## What needs to be done
Below this line are records; transcribe exactly the lines between the one holding "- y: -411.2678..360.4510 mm" and the one holding "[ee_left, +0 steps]", inclusive, and omit the pictures.
Top of Records
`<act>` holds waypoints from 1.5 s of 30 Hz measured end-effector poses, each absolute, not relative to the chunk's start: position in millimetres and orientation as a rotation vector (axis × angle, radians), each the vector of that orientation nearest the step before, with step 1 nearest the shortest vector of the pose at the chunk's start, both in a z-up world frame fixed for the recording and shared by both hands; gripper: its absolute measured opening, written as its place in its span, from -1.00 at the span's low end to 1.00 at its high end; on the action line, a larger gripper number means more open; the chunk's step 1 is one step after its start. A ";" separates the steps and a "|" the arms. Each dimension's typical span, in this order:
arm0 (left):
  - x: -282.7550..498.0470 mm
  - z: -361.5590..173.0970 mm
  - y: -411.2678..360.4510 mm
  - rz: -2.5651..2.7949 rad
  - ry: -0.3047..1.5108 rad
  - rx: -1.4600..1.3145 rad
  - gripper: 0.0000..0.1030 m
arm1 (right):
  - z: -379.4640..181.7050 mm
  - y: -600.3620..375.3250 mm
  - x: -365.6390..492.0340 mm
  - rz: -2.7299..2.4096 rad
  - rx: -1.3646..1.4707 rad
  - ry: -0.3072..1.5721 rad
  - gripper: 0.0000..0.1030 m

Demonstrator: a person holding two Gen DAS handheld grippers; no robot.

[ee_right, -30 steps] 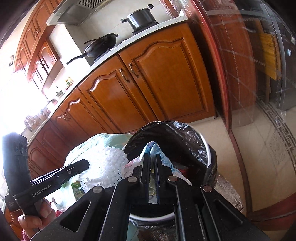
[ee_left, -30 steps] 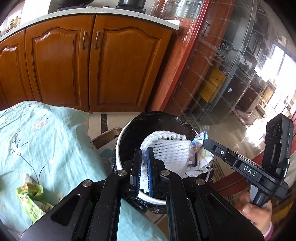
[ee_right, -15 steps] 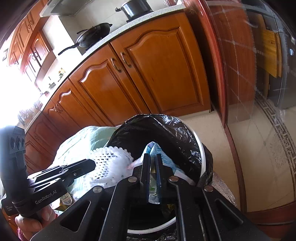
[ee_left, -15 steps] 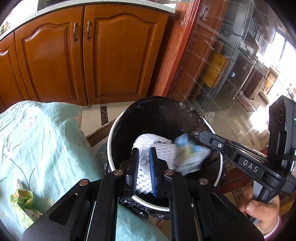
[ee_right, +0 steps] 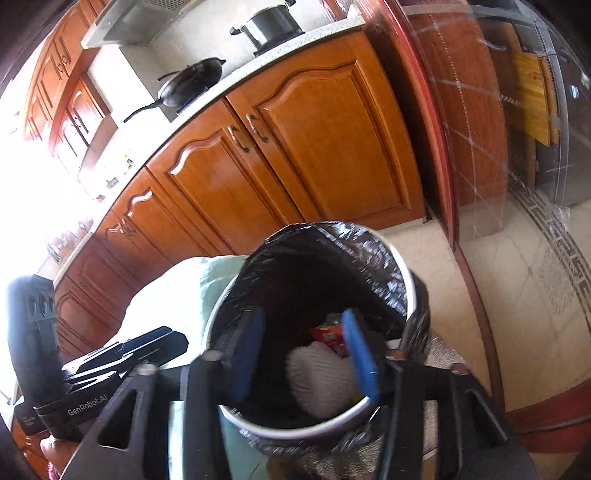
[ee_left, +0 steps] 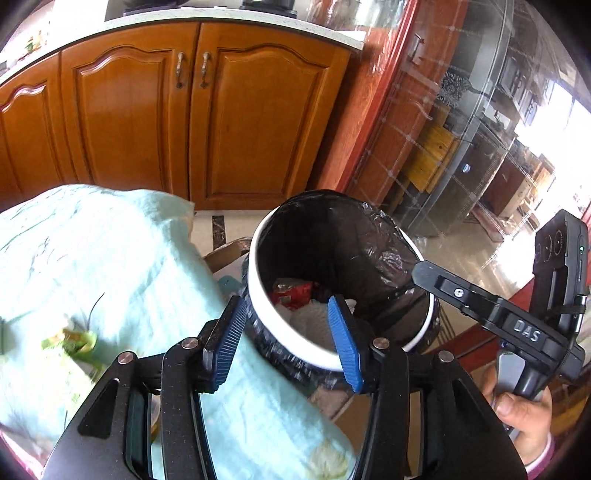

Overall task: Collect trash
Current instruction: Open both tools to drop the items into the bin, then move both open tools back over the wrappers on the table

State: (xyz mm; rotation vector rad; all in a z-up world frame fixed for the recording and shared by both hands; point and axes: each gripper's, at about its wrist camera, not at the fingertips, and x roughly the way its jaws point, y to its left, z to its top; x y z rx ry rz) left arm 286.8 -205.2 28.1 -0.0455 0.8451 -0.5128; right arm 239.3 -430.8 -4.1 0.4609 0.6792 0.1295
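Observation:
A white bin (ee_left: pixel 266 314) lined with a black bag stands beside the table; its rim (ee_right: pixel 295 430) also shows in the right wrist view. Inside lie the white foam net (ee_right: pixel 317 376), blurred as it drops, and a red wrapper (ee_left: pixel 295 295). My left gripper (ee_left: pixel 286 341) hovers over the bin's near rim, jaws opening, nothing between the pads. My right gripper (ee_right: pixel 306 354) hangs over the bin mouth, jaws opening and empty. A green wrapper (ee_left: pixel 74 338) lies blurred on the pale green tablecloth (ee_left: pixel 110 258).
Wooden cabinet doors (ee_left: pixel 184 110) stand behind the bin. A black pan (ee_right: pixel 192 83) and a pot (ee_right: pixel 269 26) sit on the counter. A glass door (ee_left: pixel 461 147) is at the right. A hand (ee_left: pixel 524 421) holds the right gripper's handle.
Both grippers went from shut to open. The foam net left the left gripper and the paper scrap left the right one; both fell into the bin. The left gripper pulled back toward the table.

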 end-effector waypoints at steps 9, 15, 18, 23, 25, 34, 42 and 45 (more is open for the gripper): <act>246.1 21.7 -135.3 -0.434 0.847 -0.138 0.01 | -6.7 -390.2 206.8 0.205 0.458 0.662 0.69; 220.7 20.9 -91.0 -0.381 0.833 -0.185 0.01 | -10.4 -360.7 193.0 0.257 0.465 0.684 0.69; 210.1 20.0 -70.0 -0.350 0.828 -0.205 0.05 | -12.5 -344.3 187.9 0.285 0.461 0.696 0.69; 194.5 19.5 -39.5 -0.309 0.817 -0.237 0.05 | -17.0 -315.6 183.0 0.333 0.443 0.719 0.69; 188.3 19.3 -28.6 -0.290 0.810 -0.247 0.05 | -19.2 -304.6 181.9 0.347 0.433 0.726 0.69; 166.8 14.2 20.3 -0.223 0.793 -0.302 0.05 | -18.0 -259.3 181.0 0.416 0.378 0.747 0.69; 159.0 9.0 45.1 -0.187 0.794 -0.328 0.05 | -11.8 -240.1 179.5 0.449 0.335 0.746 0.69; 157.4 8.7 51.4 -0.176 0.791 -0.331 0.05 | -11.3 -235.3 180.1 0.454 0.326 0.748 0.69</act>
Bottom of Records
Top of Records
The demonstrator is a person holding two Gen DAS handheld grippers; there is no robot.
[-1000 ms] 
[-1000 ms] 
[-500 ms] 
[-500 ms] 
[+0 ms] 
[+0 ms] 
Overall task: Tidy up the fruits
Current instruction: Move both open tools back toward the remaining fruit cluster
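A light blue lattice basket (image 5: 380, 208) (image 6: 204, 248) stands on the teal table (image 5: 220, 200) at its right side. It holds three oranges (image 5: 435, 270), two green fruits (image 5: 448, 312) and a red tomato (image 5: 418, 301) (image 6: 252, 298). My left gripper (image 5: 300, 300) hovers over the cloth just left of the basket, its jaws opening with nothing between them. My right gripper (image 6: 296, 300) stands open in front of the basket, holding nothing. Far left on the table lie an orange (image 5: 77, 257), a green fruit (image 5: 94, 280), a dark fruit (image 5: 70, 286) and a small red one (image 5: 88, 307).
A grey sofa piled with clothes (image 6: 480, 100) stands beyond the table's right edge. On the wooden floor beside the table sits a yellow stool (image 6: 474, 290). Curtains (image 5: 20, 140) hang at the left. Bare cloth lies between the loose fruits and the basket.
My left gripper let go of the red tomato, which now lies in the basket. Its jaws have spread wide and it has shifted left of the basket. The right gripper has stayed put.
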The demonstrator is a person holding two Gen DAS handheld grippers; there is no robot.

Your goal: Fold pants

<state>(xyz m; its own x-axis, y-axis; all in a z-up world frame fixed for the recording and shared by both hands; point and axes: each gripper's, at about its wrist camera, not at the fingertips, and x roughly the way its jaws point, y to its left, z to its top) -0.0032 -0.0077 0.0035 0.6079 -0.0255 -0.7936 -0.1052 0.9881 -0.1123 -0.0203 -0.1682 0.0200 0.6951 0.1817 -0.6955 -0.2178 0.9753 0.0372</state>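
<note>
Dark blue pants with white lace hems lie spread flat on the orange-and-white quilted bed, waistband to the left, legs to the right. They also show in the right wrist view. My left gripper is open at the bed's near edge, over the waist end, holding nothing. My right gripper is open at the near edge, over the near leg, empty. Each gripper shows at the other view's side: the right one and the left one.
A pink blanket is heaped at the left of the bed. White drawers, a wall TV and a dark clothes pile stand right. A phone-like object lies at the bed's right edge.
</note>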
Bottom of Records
## Answer section
  - y: -411.2678..360.4510 mm
  - rz: -2.5651..2.7949 rad
  - ry: -0.3047..1.5108 rad
  - rx: -1.4600..1.3145 rad
  - gripper: 0.0000..0.1030 m
arm1 (right):
  - z: -379.4640..181.7050 mm
  - y: -600.3620..375.3250 mm
  - x: -365.6390..492.0340 mm
  - rz: -2.7299..2.4096 rad
  - rx: -1.3646..1.4707 rad
  - ry: -0.3072..1.5721 rad
  - gripper: 0.0000..0.1030 m

Demonstrator: a person holding two Gen DAS handheld grippers; no robot.

[ee_right, -30 steps] 
[ee_left, -30 steps] 
[ee_right, -15 steps] 
[ee_left, -15 steps] 
[ee_right, +0 steps] 
[ee_left, +0 steps] 

This answer requires nothing further.